INSTRUCTIONS FOR THE TASK -> The listing below is to be copied in full, line by line.

DATA EXTRACT ->
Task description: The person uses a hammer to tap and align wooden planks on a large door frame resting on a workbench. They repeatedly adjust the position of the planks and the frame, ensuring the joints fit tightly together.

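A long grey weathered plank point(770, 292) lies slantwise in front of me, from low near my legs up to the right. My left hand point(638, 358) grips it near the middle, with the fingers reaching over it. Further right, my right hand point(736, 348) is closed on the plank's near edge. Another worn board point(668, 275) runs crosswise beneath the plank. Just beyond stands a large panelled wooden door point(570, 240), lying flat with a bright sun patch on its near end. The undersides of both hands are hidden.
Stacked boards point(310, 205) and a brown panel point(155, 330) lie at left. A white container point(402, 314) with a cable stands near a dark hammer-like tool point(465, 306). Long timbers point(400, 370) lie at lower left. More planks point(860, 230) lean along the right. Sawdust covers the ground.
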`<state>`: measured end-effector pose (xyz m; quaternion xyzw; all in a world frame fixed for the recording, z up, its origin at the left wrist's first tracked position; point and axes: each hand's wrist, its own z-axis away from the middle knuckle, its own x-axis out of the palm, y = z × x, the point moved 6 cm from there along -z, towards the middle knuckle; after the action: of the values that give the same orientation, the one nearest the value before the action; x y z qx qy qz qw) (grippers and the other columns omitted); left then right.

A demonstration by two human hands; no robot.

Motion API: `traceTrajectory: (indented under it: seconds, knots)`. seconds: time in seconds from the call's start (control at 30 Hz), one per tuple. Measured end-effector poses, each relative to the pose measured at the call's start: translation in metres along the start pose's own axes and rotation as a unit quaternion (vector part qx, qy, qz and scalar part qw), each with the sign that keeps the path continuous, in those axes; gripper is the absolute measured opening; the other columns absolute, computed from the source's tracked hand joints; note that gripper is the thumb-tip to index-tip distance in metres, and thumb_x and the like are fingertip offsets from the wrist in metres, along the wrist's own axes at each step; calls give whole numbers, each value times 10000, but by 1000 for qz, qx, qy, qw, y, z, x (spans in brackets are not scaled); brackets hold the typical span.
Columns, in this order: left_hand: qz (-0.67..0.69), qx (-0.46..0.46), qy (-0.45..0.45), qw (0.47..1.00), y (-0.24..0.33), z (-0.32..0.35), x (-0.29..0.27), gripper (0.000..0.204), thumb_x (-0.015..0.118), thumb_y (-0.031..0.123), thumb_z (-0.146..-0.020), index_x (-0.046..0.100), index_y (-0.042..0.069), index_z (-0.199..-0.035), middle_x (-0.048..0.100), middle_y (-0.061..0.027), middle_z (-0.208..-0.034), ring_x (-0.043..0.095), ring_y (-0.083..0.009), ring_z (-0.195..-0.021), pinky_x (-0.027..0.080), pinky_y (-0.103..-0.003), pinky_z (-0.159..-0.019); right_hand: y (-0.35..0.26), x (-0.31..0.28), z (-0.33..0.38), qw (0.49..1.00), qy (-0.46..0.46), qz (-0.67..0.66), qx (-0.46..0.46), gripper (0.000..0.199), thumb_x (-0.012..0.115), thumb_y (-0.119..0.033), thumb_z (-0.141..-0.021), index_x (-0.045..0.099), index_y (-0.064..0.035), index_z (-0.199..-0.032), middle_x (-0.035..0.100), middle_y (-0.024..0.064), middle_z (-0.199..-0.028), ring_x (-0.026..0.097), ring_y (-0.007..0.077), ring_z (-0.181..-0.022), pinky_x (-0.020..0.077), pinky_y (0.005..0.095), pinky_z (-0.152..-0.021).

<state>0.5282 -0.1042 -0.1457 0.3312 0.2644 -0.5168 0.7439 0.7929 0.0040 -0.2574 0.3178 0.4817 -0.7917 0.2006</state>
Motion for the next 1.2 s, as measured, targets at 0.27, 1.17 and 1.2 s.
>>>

WRITTEN SOLUTION ->
Task description: The person uses a hammer to tap and align wooden planks on a large door frame resting on a workbench. They repeatedly adjust the position of the planks and the frame, ensuring the joints fit tightly together.

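A long grey weathered plank point(770, 292) lies slantwise in front of me, from low near my legs up to the right. My left hand point(638, 358) grips it near the middle, with the fingers reaching over it. Further right, my right hand point(736, 348) is closed on the plank's near edge. Another worn board point(668, 275) runs crosswise beneath the plank. Just beyond stands a large panelled wooden door point(570, 240), lying flat with a bright sun patch on its near end. The undersides of both hands are hidden.
Stacked boards point(310, 205) and a brown panel point(155, 330) lie at left. A white container point(402, 314) with a cable stands near a dark hammer-like tool point(465, 306). Long timbers point(400, 370) lie at lower left. More planks point(860, 230) lean along the right. Sawdust covers the ground.
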`<state>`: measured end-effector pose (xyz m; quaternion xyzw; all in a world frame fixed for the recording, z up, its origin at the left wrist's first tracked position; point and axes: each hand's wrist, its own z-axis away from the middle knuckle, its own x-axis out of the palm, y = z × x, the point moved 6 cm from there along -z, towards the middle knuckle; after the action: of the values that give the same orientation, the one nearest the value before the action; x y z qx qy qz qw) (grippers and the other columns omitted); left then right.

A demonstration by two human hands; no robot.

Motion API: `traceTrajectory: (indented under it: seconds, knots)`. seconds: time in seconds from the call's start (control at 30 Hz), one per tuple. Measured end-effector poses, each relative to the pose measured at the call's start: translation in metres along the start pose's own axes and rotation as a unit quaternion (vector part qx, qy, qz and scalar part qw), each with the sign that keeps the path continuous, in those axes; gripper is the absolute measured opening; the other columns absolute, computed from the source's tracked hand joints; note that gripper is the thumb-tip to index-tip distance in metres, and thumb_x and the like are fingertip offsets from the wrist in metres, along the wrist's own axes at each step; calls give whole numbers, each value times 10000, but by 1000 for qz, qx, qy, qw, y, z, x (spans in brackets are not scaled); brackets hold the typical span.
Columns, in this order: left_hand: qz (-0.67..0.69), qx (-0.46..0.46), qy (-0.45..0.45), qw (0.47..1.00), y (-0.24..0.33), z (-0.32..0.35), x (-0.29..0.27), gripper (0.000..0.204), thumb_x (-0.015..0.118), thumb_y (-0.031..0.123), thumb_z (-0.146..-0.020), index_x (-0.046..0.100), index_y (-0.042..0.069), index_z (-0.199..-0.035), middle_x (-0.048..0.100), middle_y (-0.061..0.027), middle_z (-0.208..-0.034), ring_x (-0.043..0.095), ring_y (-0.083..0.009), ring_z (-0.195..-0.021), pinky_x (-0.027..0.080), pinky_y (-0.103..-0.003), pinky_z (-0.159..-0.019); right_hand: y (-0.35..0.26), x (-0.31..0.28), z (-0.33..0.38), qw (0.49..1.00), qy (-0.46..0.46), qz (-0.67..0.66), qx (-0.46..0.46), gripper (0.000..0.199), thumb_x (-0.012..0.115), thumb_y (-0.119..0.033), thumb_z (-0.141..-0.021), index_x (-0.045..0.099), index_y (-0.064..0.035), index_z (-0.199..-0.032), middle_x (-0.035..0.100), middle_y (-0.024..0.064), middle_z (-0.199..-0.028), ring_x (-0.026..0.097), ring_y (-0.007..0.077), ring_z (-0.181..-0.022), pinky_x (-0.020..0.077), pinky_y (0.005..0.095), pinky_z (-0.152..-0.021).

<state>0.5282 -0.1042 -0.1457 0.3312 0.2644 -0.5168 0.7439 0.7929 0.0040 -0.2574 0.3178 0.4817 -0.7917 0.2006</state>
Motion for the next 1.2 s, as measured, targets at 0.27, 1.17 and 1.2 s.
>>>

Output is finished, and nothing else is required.